→ Exercise brief: Could you give back every record below exactly, leaving out the pictures?

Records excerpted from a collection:
Start of Block
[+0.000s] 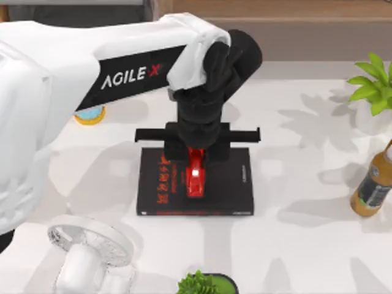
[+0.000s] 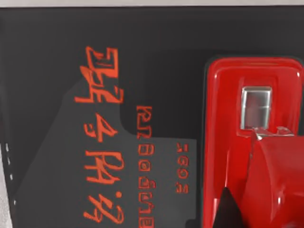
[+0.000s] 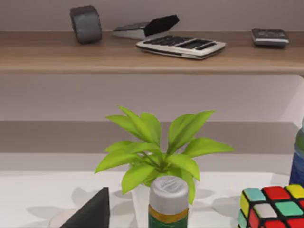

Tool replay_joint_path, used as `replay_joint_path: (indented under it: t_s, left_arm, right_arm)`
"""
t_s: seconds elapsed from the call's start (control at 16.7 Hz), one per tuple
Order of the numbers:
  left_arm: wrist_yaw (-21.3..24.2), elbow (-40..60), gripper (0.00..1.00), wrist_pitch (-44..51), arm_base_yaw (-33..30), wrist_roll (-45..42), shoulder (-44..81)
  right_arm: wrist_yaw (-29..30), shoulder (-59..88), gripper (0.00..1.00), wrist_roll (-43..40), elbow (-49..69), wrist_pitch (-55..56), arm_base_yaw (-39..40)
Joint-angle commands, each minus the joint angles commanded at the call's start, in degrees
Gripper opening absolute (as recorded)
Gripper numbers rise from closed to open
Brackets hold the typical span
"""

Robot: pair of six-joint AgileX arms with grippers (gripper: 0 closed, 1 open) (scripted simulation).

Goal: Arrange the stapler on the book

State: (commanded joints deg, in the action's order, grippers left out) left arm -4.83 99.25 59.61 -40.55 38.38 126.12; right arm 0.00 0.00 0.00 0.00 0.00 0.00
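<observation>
Your left hand [image 1: 195,160] is over the book [image 1: 233,187], which lies flat on the surface [image 1: 294,245] near the middle, cover up and red lettering showing. The stapler [image 1: 196,177] sits on that cover, roughly central and pointing toward the near edge, with its far end tucked under the hand. From above, the dark fingers flank that far end closely, so you appear to be holding the stapler narrowly by its rear — though whether the grip is firm or just loosened, I cannot tell for certain.

The left wrist view backs this up: the stapler [image 2: 251,142] stands right before the camera with the book's black cover [image 2: 95,71] and lettering directly behind it, no pale surface between them. That suggests the stapler is down on the cover or just above it.

Holding it by the rear makes sense — the long body stays level and lands well inside the book's edges, away from the red strip.

By my reading, you are at the placing step, nearly done; the release would be what remains.

Your right arm is parked off to the right, its wrist camera facing a leafy plant [image 3: 156,152], a bottle cap [image 3: 168,190] and a colour cube [image 3: 273,206]. I cannot tell how its hand stands.
</observation>
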Motion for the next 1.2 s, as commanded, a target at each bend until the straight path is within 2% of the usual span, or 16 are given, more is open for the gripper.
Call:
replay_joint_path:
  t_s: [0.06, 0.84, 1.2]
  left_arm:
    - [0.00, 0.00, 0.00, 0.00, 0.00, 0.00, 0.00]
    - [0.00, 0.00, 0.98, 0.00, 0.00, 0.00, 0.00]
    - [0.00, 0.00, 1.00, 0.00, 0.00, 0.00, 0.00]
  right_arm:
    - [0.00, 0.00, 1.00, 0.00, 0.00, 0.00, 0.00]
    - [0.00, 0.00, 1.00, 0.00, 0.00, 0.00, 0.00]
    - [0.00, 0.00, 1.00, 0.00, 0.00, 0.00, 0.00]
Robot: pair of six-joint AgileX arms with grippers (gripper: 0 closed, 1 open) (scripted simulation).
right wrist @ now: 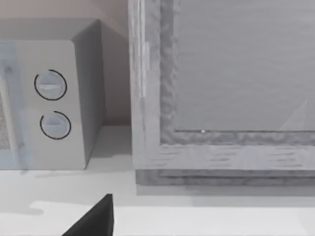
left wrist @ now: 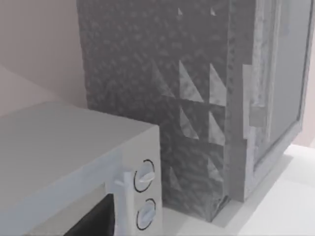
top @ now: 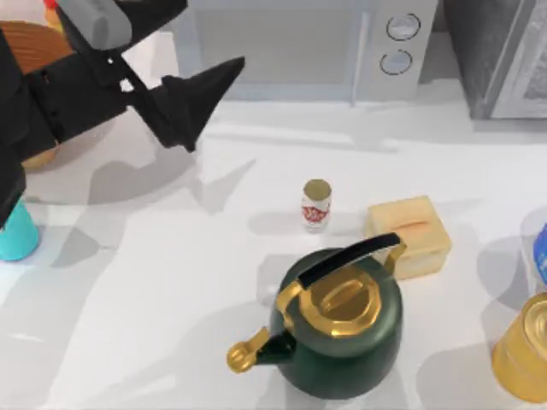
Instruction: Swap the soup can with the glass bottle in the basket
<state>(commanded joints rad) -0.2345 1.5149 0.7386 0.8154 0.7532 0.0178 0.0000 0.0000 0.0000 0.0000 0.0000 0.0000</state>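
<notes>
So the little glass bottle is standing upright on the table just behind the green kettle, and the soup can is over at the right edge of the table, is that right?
Not quite. The top view shows the soup can at the table's left edge, not the right. The can at the right edge is the golden-yellow can. The rest holds: the glass bottle stands upright just behind the green kettle.

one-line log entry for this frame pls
left gripper: raised, open, empty, top-left | glass bottle: upright on table, behind kettle | soup can: left edge | basket: top-left
</notes>
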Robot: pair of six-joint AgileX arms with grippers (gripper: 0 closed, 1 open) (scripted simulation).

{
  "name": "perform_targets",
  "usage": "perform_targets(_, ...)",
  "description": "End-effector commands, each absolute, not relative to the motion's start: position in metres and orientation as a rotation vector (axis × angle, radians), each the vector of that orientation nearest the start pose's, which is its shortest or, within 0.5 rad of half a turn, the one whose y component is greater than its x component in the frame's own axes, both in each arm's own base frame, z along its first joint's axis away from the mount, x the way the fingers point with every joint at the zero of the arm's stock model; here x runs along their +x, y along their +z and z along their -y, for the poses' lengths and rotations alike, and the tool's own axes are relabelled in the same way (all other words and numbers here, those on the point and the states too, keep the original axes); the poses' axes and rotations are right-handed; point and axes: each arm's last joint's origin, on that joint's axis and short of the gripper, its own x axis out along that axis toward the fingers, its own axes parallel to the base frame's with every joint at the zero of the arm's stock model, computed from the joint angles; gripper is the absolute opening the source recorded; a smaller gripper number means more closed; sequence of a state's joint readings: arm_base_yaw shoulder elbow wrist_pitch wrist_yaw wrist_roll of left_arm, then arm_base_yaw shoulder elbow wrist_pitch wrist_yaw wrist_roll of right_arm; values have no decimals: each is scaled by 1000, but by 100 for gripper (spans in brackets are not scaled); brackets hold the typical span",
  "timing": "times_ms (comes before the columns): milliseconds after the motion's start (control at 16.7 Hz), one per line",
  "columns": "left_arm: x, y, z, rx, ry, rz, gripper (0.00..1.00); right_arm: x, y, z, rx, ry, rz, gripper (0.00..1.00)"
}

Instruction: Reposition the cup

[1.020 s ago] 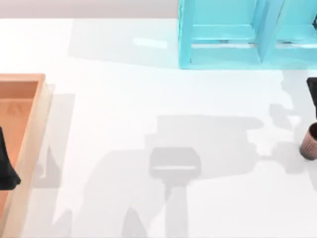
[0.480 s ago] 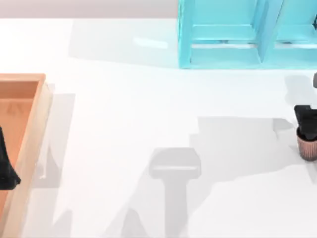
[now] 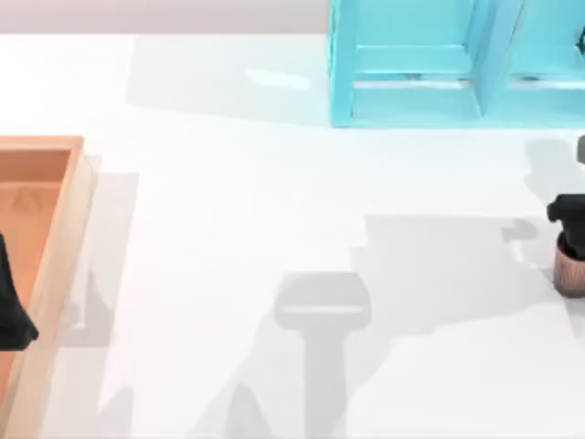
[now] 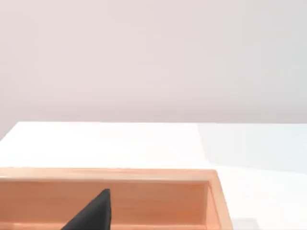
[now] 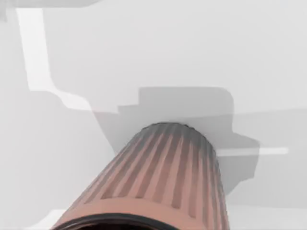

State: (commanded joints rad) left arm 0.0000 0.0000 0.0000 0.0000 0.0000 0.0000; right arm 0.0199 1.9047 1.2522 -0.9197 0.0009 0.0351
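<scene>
White table (image 3: 228, 229), pale wall behind. Cup (image 3: 570, 270) well right of wooden tray (image 3: 55, 247), directly under right gripper (image 3: 569, 215); finger state unclear.

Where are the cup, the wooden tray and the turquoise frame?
cup (image 3: 571, 272): top view, ribbed side wall.
wooden tray (image 3: 57, 265): top view, right rim.
turquoise frame (image 3: 340, 73): top view, left upright.

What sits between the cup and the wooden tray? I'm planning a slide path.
Bare white table between cup and wooden tray, per the top view.
</scene>
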Motion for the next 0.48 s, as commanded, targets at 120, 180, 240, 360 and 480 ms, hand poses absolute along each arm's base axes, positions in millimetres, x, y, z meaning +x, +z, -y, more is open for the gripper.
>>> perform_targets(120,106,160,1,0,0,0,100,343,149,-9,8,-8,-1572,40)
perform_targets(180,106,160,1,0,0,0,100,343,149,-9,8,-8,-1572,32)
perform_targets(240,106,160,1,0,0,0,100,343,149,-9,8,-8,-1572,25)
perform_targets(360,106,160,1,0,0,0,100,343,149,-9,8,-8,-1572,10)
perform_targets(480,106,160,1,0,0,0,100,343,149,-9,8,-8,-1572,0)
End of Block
→ Solution to the problem:
[+0.000s] 
[+0.000s] 
[+0.000s] 

Tool replay_joint_path, used as `replay_joint_path: (indented under it: t_s, left_arm, right_arm)`
"""
t_s: seconds elapsed from the call's start (control at 16.7 Hz), one per tuple
Order of the numbers:
  left_arm: wrist_yaw (-21.3..24.2), elbow (-40..60), gripper (0.00..1.00), wrist_pitch (-44..51), arm_base_yaw (-33..30), wrist_roll (-45..42), shoulder (-44..81)
  right_arm: wrist_yaw (-29..30), shoulder (-59..88), gripper (0.00..1.00), wrist_roll (-43..40), elbow (-49..69), wrist_pitch (-55..56), arm_base_yaw (-39..40)
Joint-angle commands, each minus the joint angles commanded at the call's start, in degrees
Gripper opening absolute (as recorded)
Gripper numbers rise from closed to open
Brackets hold the typical span
"""

Robot: pair of six-joint AgileX arms with grippers (gripper: 0 closed, 1 open) (scripted simulation).

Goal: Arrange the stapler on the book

State: (commanded joints deg, in the action's order, grippers left out) left arm -4.83 99.25 59.61 -40.55 38.38 126.12; right arm 0.00 0.00 0.00 0.00 0.00 0.00
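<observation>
Your left hand [image 1: 195,160] is over the book [image 1: 233,187], which lies flat on the surface [image 1: 294,245] near the middle, cover up and red lettering showing. The stapler [image 1: 196,177] sits on that cover, roughly central and pointing toward the near edge, with its far end tucked under the hand. From above, the dark fingers flank that far end closely, so you appear to be holding the stapler narrowly by its rear — though whether the grip is firm or just loosened, I cannot tell for certain.

The left wrist view backs this up: the stapler [image 2: 251,142] stands right before the camera with the book's black cover [image 2: 95,71] and lettering directly behind it, no pale surface between them. That suggests the stapler is down on the cover or just above it.

Holding it by the rear makes sense — the long body stays level and lands well inside the book's edges, away from the red strip.

By my reading, you are at the placing step, nearly done; the release would be what remains.

Your right arm is parked off to the right, its wrist camera facing a leafy plant [image 3: 156,152], a bottle cap [image 3: 168,190] and a colour cube [image 3: 273,206]. I cannot tell how its hand stands.
</observation>
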Motion for the next 1.2 s, as commanded, a target at each bend until the straight path is within 2% of the usual span, or 16 are given, more is open for the gripper.
Call:
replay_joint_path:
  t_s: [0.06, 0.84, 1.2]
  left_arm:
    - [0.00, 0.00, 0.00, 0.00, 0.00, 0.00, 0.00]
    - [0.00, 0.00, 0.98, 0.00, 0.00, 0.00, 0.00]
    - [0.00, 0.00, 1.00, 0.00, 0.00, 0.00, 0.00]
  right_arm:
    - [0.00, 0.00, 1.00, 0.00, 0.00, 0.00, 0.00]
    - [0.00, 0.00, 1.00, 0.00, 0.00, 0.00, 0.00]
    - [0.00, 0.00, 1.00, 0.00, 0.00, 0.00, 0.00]
Robot: pair of six-joint AgileX arms with grippers (gripper: 0 closed, 1 open) (scripted simulation).
right wrist @ now: 
left wrist @ now: 
top @ now: 
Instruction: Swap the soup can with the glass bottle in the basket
<state>(commanded joints rad) -0.2345 1.5149 0.7386 0.8154 0.7532 0.0178 0.0000 0.0000 0.0000 0.0000 0.0000 0.0000</state>
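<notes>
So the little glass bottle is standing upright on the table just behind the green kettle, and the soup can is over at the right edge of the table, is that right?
Not quite. The top view shows the soup can at the table's left edge, not the right. The can at the right edge is the golden-yellow can. The rest holds: the glass bottle stands upright just behind the green kettle.

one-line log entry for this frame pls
left gripper: raised, open, empty, top-left | glass bottle: upright on table, behind kettle | soup can: left edge | basket: top-left
</notes>
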Robot: pair of six-joint AgileX arms with grippers (gripper: 0 closed, 1 open) (scripted simulation).

{
  "name": "perform_targets",
  "usage": "perform_targets(_, ...)",
  "description": "End-effector commands, each absolute, not relative to the motion's start: position in metres and orientation as a rotation vector (axis × angle, radians), each the vector of that orientation nearest the start pose's, which is its shortest or, within 0.5 rad of half a turn, the one whose y component is greater than its x component in the frame's own axes, both in each arm's own base frame, z along its first joint's axis away from the mount, x the way the fingers point with every joint at the zero of the arm's stock model; here x runs along their +x, y along their +z and z along their -y, for the poses' lengths and rotations alike, and the tool's own axes are relabelled in the same way (all other words and numbers here, those on the point and the states too, keep the original axes); the poses' axes and rotations are right-handed; point and axes: each arm's last joint's origin, on that joint's axis and short of the gripper, its own x axis out along that axis toward the fingers, its own axes parallel to the base frame's with every joint at the zero of the arm's stock model, computed from the joint angles; gripper is the absolute opening the source recorded; a smaller gripper number means more closed; sequence of a state's joint readings: arm_base_yaw shoulder elbow wrist_pitch wrist_yaw wrist_roll of left_arm, then arm_base_yaw shoulder elbow wrist_pitch wrist_yaw wrist_roll of right_arm; values have no decimals: each is scaled by 1000, but by 100 for gripper (spans in brackets are not scaled); brackets hold the typical span",
  "timing": "times_ms (comes before the columns): milliseconds after the motion's start (control at 16.7 Hz), one per line",
  "columns": "left_arm: x, y, z, rx, ry, rz, gripper (0.00..1.00); right_arm: x, y, z, rx, ry, rz, gripper (0.00..1.00)"
}

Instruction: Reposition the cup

[1.020 s ago] 
[0.480 s ago] 
[now] 
[now] 
[now] 

State: (commanded joints rad) left arm 0.0000 0.0000 0.0000 0.0000 0.0000 0.0000; right arm 0.0199 1.9047 1.2522 -0.9197 0.0009 0.0351
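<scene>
White table (image 3: 228, 229), pale wall behind. Cup (image 3: 570, 270) well right of wooden tray (image 3: 55, 247), directly under right gripper (image 3: 569, 215); finger state unclear.

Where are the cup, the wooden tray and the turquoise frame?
cup (image 3: 571, 272): top view, ribbed side wall.
wooden tray (image 3: 57, 265): top view, right rim.
turquoise frame (image 3: 340, 73): top view, left upright.

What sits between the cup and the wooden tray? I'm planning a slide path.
Bare white table between cup and wooden tray, per the top view.
</scene>
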Motion for the next 0.48 s, as commanded, targets at 120, 180, 240, 360 and 480 ms, hand poses absolute along each arm's base axes, positions in millimetres, x, y, z meaning +x, +z, -y, more is open for the gripper.
>>> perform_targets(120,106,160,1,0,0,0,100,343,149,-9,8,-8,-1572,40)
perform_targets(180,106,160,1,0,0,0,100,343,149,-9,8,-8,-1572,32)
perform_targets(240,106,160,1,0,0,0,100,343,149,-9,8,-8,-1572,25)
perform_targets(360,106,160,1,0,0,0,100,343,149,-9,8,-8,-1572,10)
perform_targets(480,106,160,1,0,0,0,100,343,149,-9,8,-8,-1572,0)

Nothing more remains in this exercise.